Graph Data Science 2.4.0

Choose a tag to compare

@gminneci gminneci released this 14 Jun 15:39
· 5461 commits to master since this release

Breaking changes

  • Pass concurrency when training a pipeline to the node property steps. Before they were executed with the default concurrency of 4 if not overridden. This affects
    • gds.beta.pipeline.linkPrediction.train
    • gds.beta.pipeline.nodeClassification.train
    • gds.alpha.pipeline.nodeClassification.train

New features

Major

  • Added Bellman-Ford algorithm
  • Added K-Core Decomposition algorithm
  • Added new Common Neighbour Aware Random Walk graph sampling algorithm
  • Add Random Forest and MLP classifier serialization support. This makes all node classification and link prediction models serializable

Minor

  • You can rename node properties when writing them back to the neo4j database using gds.nodeProperties.write by placing them inside a map in the form nodeProperty: 'renamedProperty'.

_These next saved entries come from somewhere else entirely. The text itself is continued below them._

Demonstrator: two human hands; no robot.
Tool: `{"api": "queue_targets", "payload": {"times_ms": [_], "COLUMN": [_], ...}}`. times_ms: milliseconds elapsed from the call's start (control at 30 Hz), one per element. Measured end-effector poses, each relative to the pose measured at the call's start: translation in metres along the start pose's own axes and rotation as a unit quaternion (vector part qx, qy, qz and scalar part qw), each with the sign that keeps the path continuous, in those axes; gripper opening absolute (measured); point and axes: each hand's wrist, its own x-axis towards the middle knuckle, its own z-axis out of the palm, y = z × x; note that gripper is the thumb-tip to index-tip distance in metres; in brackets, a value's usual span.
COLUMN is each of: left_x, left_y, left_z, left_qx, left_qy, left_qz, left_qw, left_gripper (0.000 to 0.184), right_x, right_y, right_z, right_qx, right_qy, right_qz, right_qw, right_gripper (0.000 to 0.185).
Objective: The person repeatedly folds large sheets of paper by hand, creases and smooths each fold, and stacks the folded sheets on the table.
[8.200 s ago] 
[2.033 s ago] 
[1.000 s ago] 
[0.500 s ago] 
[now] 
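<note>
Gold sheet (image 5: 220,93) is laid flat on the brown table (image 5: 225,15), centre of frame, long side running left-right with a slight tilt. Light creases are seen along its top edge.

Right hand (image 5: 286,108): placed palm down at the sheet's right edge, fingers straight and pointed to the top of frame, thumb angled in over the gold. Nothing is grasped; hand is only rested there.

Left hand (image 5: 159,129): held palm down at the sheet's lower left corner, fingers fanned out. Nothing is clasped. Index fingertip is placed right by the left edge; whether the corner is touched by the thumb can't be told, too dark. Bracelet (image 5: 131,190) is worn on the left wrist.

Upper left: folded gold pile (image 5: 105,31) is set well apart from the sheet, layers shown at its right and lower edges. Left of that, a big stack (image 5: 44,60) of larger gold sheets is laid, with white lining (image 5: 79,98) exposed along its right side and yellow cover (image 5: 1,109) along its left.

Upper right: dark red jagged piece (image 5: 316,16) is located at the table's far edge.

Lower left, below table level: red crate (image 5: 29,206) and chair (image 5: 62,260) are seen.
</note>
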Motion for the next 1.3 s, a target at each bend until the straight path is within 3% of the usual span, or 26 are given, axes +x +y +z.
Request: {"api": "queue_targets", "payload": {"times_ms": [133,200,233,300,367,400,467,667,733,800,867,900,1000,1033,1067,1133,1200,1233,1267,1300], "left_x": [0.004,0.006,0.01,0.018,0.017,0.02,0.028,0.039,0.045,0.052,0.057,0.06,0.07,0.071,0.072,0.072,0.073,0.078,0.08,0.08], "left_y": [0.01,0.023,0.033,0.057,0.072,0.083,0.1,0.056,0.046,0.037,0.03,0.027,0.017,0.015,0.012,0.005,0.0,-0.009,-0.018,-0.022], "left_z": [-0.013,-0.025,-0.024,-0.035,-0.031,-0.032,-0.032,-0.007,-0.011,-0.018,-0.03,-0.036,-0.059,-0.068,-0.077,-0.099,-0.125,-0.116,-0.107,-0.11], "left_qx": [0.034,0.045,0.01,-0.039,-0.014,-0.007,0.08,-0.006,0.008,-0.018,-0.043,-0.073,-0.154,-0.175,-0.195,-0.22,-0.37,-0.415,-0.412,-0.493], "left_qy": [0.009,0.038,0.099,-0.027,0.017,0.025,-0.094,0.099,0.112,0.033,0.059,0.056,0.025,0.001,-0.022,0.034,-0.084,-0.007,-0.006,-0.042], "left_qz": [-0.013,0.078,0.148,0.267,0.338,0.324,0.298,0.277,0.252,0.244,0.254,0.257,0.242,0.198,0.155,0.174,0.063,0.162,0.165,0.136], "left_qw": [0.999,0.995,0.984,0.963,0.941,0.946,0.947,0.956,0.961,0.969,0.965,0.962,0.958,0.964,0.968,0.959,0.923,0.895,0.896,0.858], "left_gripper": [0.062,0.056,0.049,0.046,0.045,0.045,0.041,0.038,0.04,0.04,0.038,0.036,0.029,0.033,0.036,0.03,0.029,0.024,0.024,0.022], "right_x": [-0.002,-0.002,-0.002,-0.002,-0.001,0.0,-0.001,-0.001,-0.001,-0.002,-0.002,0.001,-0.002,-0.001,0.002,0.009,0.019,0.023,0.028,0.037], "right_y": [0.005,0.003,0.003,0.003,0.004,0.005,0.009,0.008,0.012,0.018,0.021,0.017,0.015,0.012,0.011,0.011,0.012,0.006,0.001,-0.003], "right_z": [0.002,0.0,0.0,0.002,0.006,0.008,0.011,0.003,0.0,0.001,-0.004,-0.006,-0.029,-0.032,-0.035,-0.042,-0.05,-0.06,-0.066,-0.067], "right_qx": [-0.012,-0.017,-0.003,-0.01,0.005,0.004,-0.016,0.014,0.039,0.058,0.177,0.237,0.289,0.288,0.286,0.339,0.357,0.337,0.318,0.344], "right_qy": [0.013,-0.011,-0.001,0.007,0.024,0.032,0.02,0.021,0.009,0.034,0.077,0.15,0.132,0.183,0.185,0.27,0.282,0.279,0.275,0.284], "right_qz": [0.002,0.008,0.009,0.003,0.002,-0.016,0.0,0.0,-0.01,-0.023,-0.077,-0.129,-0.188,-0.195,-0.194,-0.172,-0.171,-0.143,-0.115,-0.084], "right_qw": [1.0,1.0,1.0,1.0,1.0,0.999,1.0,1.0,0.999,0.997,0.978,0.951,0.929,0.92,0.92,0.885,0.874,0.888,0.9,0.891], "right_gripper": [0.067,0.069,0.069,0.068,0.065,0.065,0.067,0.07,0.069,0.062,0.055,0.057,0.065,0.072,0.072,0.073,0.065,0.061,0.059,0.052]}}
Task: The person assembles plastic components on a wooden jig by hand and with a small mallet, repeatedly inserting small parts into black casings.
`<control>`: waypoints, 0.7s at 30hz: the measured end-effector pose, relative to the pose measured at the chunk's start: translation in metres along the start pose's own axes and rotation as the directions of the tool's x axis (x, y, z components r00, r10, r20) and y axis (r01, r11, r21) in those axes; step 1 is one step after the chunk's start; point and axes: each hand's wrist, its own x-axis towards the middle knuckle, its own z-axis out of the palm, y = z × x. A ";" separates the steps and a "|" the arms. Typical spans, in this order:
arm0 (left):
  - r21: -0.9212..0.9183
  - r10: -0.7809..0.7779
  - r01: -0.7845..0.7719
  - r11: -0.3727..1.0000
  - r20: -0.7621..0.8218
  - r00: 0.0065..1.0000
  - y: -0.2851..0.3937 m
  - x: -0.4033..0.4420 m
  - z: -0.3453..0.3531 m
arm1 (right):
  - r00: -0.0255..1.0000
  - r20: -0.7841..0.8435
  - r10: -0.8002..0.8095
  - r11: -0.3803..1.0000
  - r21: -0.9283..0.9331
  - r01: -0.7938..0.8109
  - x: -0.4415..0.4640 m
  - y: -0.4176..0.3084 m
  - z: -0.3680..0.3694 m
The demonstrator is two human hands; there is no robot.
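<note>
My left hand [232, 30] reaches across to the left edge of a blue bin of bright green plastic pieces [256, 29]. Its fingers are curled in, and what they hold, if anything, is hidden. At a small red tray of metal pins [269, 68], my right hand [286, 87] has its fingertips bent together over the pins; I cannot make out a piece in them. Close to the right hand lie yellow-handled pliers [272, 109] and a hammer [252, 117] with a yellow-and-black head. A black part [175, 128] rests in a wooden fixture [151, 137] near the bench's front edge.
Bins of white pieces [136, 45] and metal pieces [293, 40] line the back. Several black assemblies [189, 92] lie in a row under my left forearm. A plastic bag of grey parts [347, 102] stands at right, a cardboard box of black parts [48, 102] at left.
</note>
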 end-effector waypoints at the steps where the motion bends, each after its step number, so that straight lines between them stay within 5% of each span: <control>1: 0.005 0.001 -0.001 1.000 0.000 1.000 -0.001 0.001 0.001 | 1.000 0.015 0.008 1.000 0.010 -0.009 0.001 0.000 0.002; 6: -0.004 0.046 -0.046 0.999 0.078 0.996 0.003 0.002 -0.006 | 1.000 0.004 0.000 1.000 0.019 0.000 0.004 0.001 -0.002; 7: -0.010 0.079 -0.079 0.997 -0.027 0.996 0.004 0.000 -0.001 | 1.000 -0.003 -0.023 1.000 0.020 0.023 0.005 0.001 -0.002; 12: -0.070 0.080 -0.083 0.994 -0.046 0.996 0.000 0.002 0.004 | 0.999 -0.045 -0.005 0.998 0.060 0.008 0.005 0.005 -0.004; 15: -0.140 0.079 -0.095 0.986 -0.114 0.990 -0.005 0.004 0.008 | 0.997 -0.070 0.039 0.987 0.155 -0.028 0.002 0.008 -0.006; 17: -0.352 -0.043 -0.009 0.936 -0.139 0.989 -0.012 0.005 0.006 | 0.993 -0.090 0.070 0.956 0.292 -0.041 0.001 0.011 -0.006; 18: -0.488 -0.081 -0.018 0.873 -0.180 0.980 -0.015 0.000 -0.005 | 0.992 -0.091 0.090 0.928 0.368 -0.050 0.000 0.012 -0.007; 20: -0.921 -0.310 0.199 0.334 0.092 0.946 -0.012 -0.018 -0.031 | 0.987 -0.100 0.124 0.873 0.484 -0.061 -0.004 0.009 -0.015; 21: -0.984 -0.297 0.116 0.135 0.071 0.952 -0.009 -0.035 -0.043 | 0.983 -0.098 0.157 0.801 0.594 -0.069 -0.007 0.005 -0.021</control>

  • Added minCommunitySize|minComponentSize parameter to more procedures to allow filtering the result. (Contributed by @airtyon)

  • Added new procedure gds.alpha.drop.cypherdb to drop created in-memory databases

  • Added upperDegreeCutoff parameter to Node-Similarity and filtered Node-Similarity algorithm which allows skipping nodes if their degree is higher than the provided value.

  • Added aggregation to gds.beta.toUndirected to allow the aggregation of the new undirected relationships.

  • Added new optional parameter storeModelToDisk that automatically saves serializable models after training for licensed users. This affects gds.beta.pipeline.[linkPrediction|nodeClassification].train and gds.beta.graphSage.train.

  • Added procedure gds.graph.relationshipProperties.write that allows writing relationships with multiple properties to Neo4j.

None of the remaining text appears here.